7. The Brest Fortress - This is a Russian film about the Soviet equivalent of the Alamo early in the German invasion of 1941. It covers the defense of the fortress and the people within, which included the civilian families. This movie has a high quantity and quality of violence. The characters are strong and you empathize with them as they try to survive against the Nazi juggernaut.
6. Theirs Is the Glory - “Theirs Is the Glory” is a unique war movie. It reenacts the British participation in Operation Market Garden. It was produced entirely without the use of studio sets or actors. Every incident was either experienced or witnessed by the people who appear in the film.” Everyone in the 200 person cast was either a British soldier who participated in Operation Market Garden or a Dutch civilian who lived through the battle. This is an excellent companion to “A Bridge Too Far”.
5. City of Life and Death - This Chinese movie is about the infamous “Rape of Nanking”. It concentrates on the Chinese civilians who take refuge in the Safety Zone. The main Japanese character is a soldier who is a controversially sympathetic figure. The movie also has roles for John Rabe and Minnie Vautrin – two foreigner who attempted to save as many innocent Chinese as possible. It highlights the plight of the “Comfort Women” and the terrible atrocities committed by the Japanese army. There is a nice balance of drama and combat. The cast is excellent and the acting is stellar. This is a must-see about a must-know-about event in history.

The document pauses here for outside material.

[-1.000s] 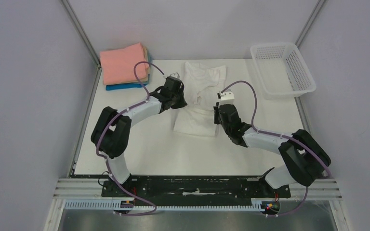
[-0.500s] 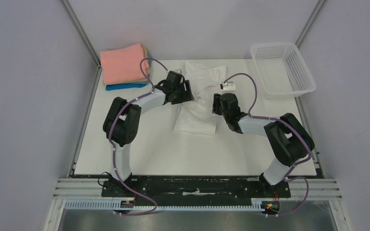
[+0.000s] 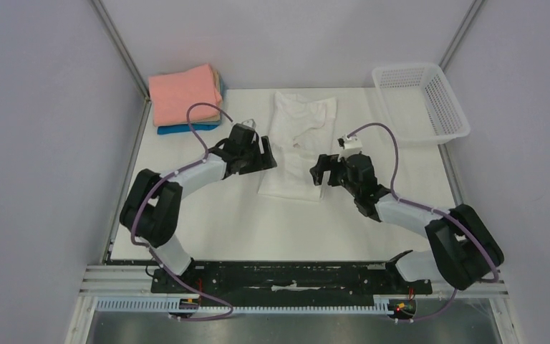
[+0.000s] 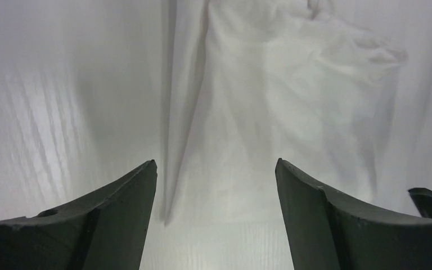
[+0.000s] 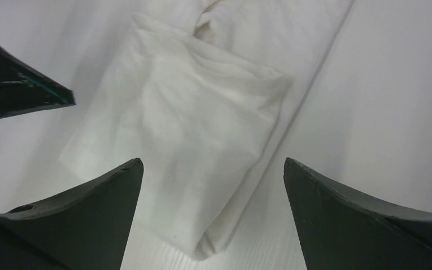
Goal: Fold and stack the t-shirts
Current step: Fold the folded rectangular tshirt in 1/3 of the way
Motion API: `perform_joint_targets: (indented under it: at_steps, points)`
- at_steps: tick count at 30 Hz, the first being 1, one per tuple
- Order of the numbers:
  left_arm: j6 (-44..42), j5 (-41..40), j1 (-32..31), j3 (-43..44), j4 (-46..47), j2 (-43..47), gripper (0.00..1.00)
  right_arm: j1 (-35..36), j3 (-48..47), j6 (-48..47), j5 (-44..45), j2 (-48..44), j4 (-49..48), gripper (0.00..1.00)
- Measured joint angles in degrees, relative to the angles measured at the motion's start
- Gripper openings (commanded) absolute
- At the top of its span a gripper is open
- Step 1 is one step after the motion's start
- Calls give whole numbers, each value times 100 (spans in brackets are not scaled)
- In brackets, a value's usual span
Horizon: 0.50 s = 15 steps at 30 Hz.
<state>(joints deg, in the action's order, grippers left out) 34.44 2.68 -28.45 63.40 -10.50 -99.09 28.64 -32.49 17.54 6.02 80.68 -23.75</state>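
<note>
A lab cell: grey partition walls [image 3: 36, 143], aluminium base rail [image 3: 114, 281].

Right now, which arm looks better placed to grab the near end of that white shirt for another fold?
Probably right: the right pincer, open, hangs by the near corner of the white t-shirt, seen between its fingers from the wrist. The left pincer, also open, sits farther up the other edge.

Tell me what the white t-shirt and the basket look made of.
White t-shirt: soft matte cloth, likely a cotton knit; it wrinkles and lies limp in folds. Basket: stiff white plastic, apparently; its moulded lattice walls hold their shape.
</note>
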Motion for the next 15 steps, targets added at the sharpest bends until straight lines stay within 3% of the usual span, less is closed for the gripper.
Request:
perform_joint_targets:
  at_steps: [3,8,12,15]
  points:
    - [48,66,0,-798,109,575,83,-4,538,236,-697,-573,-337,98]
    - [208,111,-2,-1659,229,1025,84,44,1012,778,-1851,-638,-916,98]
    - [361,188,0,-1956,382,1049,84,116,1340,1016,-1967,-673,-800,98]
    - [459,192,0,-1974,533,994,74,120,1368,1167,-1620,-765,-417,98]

4. The Dawns Here Are Quiet - I had seen several of the lauded Soviet WWII films before I stumbled upon this movie. It turned out to be the best of them all. It is the story of an all-female anti-aircraft unit led by a male officer. A small group ends up in a “who will survive?” scenario. Each woman gets flashbacks to develop their character. The cinematography is a standout and the acting is excellent. This is a special movie.
3. Oh! What a Lovely War - I am not big on musicals so I doubt I would have seen this movie if I had not started my blog. It is like no other war movie. This British film covers the Great War in series of vignettes that feature period songs sung by the characters. The movie covers not just the politicians and the brass, but a family that contributes several soldiers to the British Army. It is one of the most anti-war movie ever made. It is as good as you will get for an entertaining tutorial on the British experience in WWI.
2. Taegukgi - “The Brotherhood of War” was the first South Korean war movie that I saw in my life. It was a seminal event in my reviewing career. I have been a huge fan of the subgenre ever since. Nobody makes war movies like the South Koreans. It you want over the top violence, they are the best. This was South Korea’s answer to “Saving Private Ryan”. It is the tale of two brothers, one of whom switches sides to become a communist Rambo. The battles are epic and adrenalin-fueled. This is still the best South Korean war movie I have seen and that is saying a lot.
1. Waltz With Bashir - This is the most remarkable film I have seen since starting this blog. "Waltz With Bashir" is an Israeli film released in 2008. It covers the Israeli experience in the Lebanon War of 1982. The movie blew me away because it hit several of my buttons. It is historically accurate, I learned about an event that I knew little about, it is realistic in its depiction of the military and combat, and it is striking in its cinematography. The director described it as an "animated documentary" and although I found the animation fascinating, it is not for everyone. But if you are a war movie lover and you want to see something totally outside the box, see this movie.